:: Exercise ::
Could you copy every line in the listing below that has the word "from"?
-.-.-
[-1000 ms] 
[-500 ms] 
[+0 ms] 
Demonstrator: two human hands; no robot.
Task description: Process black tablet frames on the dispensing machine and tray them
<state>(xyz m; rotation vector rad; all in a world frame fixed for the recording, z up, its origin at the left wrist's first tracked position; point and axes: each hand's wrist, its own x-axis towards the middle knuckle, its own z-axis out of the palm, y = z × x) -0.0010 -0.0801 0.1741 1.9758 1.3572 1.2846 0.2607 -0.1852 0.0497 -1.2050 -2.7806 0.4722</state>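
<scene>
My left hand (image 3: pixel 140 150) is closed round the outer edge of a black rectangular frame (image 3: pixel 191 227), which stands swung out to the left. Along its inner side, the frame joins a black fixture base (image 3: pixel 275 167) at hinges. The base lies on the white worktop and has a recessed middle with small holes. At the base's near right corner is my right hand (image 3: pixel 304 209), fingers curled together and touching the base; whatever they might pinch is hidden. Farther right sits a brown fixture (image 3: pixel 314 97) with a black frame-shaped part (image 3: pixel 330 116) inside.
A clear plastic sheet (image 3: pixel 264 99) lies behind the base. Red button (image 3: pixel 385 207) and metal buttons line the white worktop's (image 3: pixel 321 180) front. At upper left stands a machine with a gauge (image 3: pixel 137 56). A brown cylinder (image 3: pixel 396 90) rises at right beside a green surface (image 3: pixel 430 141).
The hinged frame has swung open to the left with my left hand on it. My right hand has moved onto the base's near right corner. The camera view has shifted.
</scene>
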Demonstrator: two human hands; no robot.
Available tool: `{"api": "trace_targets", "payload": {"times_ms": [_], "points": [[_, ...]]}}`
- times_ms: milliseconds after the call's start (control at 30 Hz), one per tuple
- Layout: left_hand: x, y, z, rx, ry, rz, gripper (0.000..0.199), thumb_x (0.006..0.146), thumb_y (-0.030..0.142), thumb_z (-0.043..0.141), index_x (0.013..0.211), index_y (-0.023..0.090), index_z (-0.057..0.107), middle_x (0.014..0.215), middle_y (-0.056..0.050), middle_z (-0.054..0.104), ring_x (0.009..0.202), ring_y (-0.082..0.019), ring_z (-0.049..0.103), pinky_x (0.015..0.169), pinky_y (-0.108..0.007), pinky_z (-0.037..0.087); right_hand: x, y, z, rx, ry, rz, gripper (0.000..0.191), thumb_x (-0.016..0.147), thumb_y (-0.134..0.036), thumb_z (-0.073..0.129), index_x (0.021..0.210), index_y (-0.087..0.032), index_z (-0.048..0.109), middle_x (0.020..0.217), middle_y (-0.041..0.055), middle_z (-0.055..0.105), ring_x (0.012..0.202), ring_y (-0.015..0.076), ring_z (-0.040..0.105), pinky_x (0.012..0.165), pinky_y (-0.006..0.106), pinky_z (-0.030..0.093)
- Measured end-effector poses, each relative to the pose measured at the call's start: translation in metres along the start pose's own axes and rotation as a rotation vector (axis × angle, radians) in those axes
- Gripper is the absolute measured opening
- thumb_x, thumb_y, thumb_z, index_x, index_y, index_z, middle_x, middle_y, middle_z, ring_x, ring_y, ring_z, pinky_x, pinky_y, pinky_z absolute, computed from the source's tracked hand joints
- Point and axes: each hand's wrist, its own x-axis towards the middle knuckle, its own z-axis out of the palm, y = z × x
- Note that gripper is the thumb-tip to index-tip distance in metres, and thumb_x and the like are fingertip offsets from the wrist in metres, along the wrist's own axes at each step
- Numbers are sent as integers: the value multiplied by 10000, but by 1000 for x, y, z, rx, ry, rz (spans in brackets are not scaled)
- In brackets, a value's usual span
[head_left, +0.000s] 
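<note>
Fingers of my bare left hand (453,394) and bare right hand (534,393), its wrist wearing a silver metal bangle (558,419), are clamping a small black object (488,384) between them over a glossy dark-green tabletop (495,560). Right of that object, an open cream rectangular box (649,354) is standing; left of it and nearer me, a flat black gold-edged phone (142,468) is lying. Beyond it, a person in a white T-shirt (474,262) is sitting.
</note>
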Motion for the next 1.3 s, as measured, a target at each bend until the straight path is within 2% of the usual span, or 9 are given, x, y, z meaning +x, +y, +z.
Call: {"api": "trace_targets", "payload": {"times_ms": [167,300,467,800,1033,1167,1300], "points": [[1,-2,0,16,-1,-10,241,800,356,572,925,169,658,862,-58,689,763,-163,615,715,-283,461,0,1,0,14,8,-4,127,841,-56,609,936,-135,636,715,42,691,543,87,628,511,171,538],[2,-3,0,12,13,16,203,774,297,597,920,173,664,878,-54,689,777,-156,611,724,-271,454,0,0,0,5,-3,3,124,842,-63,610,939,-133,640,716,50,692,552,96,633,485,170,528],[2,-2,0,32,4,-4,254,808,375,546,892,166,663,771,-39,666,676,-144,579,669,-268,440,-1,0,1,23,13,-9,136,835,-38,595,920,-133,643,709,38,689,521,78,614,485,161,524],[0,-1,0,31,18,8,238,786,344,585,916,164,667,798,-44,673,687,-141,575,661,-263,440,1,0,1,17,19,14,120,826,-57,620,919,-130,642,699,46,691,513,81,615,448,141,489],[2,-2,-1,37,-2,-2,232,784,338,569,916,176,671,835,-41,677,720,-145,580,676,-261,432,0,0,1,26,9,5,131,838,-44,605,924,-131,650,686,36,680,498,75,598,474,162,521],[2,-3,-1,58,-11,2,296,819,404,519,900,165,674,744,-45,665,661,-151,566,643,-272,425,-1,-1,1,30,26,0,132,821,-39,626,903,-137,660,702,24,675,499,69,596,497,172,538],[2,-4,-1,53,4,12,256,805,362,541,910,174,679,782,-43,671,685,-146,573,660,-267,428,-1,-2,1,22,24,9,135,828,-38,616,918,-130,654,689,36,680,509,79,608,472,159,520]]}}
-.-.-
:: Final answer ::
- thumb_x, thumb_y, thumb_z, index_x, index_y, index_z, middle_x, middle_y, middle_z, ring_x, ring_y, ring_z, pinky_x, pinky_y, pinky_z absolute, computed from the source's tracked hand joints
- Note that gripper is the thumb-tip to index-tip distance in metres, and thumb_x and the like are fingertip offsets from the wrist in metres, along the wrist's own axes at each step

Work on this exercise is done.